● **What to work on**
Every line of the material is to be transcribed verbatim, with images omitted.

● **Information provided**
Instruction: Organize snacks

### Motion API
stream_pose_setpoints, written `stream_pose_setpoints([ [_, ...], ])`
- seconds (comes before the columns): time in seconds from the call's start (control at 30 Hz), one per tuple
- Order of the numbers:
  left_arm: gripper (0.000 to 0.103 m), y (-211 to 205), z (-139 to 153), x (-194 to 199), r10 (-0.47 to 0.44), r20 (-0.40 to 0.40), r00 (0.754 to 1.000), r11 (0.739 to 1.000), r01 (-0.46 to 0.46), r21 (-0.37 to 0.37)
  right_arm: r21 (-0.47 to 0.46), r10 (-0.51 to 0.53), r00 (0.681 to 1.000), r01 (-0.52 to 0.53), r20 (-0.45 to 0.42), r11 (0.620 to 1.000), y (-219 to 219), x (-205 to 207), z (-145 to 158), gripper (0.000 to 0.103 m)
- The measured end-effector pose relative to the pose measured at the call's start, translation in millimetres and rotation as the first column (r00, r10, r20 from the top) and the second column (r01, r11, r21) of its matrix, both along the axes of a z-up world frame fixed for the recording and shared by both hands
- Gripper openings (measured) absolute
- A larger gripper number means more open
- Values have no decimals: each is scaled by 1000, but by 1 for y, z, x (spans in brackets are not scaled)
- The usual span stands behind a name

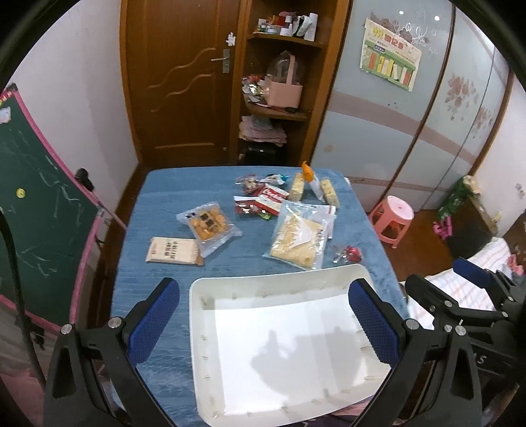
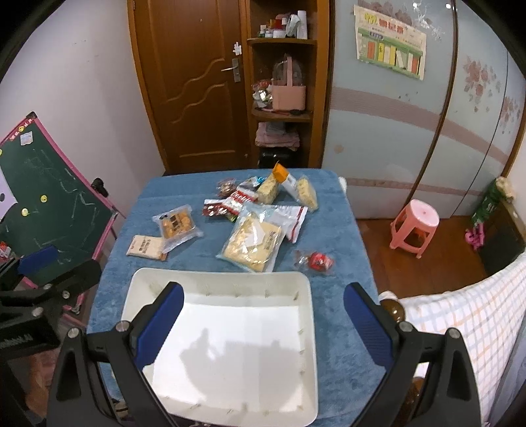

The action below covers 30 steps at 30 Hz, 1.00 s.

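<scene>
White tray (image 1: 210,328) below spread left tool (image 1: 263,325)

Room evenly lit from overhead; two ceiling lights reflected as glare spots on the wardrobe door (image 1: 417,14). Soft grey shadows cast on the white tray (image 1: 263,387) floor. Strong fisheye bending and dark vignette seen at corners. Slight blur throughout, far shelf (image 2: 282,41) detail soft.

table (image 1: 157,203): blue cloth | near edge: white tray (image 1: 210,328) | beyond: scattered snack packets (image 1: 300,238)
</scene>
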<state>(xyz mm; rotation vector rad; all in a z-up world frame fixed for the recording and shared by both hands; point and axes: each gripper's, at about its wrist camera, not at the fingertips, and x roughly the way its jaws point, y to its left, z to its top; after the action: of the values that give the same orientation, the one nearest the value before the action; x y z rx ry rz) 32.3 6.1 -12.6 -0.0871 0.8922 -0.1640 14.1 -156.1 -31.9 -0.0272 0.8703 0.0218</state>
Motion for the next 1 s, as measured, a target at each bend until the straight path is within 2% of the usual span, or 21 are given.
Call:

● **The answer**
Instruction: Organize snacks

### Motion API
stream_pose_setpoints, written `stream_pose_setpoints([ [_, ...], ])`
- seconds (comes before the columns): time in seconds from the call's start (control at 30 Hz), one per tuple
- Order of the numbers:
  left_arm: gripper (0.000 to 0.103 m), y (-211 to 205), z (-139 to 153), x (-194 to 199), r10 (-0.47 to 0.44), r20 (-0.40 to 0.40), r00 (0.754 to 1.000), r11 (0.739 to 1.000), r01 (-0.46 to 0.46), r21 (-0.37 to 0.37)
  right_arm: r21 (-0.47 to 0.46), r10 (-0.51 to 0.53), r00 (0.681 to 1.000), r01 (-0.52 to 0.53), r20 (-0.45 to 0.42), r11 (0.620 to 1.000), y (-219 to 219), x (-205 to 207), z (-145 to 158), gripper (0.000 to 0.103 m)
- The measured end-effector pose relative to the pose measured at the call's start, translation in millimetres and rotation as the first column (r00, r10, r20 from the top) and the second column (r01, r11, r21) of its matrix, both along the axes of a z-up world frame fixed for the recording and shared by both hands
- Gripper openings (measured) absolute
- A larger gripper number means more open
- Values have no decimals: each is scaled by 1000, but by 1 for y, z, x (spans in brackets are not scaled)
- The usual span stands behind a name


The action below covers 30 steps at 30 Hz, 1.00 s.

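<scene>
White tray (image 1: 210,328) below spread left tool (image 1: 263,325)

Room evenly lit from overhead; two ceiling lights reflected as glare spots on the wardrobe door (image 1: 417,14). Soft grey shadows cast on the white tray (image 1: 263,387) floor. Strong fisheye bending and dark vignette seen at corners. Slight blur throughout, far shelf (image 2: 282,41) detail soft.

table (image 1: 157,203): blue cloth | near edge: white tray (image 1: 210,328) | beyond: scattered snack packets (image 1: 300,238)
</scene>
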<state>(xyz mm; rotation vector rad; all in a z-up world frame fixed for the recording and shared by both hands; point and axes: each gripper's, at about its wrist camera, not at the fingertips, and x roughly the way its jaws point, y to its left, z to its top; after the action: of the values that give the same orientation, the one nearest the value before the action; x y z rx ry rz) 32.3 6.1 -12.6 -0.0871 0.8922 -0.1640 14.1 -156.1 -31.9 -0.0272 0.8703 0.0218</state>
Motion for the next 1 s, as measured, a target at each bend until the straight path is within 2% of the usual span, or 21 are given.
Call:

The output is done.